The researchers collected samples from 1,079 wild birds and 132 gray and harbor seals washed ashore in the North Atlantic from January 20 to July 31, 2022. “It gave us a really powerful opportunity to see what is happening with birds and seals. at the same time in the same region,” the doctor said. Purye said.

The researchers found that wild birds had two flu waves. The first, which peaked in March 2022, primarily affected birds of prey, while the second, which began in June, affected gulls and sea ducks known as eiders.

No seal tested positive for avian influenza during the first wave of avian infections. But during a summer stranding, 19 out of 41 seals tested positive.

The researchers found two slightly different versions of the virus in the seals. One matched what circulated in terns, and the other resembled what circulated in a wider range of birds, including gulls and eiders. The findings suggest that the virus has spread at least twice.

Since these seals do not normally eat birds, scientists suspect that the animals pick up the virus from the environment, possibly through contact with bird droppings.

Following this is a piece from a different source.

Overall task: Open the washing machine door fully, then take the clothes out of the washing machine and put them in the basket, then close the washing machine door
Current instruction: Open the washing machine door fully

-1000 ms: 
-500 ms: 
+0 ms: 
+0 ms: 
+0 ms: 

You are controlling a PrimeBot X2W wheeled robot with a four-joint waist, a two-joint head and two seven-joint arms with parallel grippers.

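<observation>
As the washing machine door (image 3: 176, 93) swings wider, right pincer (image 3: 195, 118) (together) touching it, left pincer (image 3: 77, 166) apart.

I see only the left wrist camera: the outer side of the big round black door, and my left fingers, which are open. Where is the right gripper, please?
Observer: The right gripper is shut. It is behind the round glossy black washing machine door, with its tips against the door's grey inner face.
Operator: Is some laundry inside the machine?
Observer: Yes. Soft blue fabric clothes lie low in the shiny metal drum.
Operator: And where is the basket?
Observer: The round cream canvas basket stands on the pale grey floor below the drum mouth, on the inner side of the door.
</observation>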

Seal virus samples also had mutations that were rare or absent in birds. Mutations were found in three seal samples that have been shown to improve virus replication or increase virulence in mammals.

Such mutations are not unique. IN another recent studyA team of Canadian scientists found the same mutations in some virus samples taken from foxes infected with avian influenza. “When there is spread from birds to mammals, they seem to be acquired pretty quickly,” says the doctor. Savatsky said.

The presence of these mutations in itself is not a cause for alarm, the doctor notes. said the groom. But constant surveillance is needed not only to protect human health, but also to protect wild animals from a virus that has already proven its destructive power.

“These emerging diseases need to be considered on a larger scale than just ‘pandemic potential,'” he said, “because they affect so many other species around the globe.”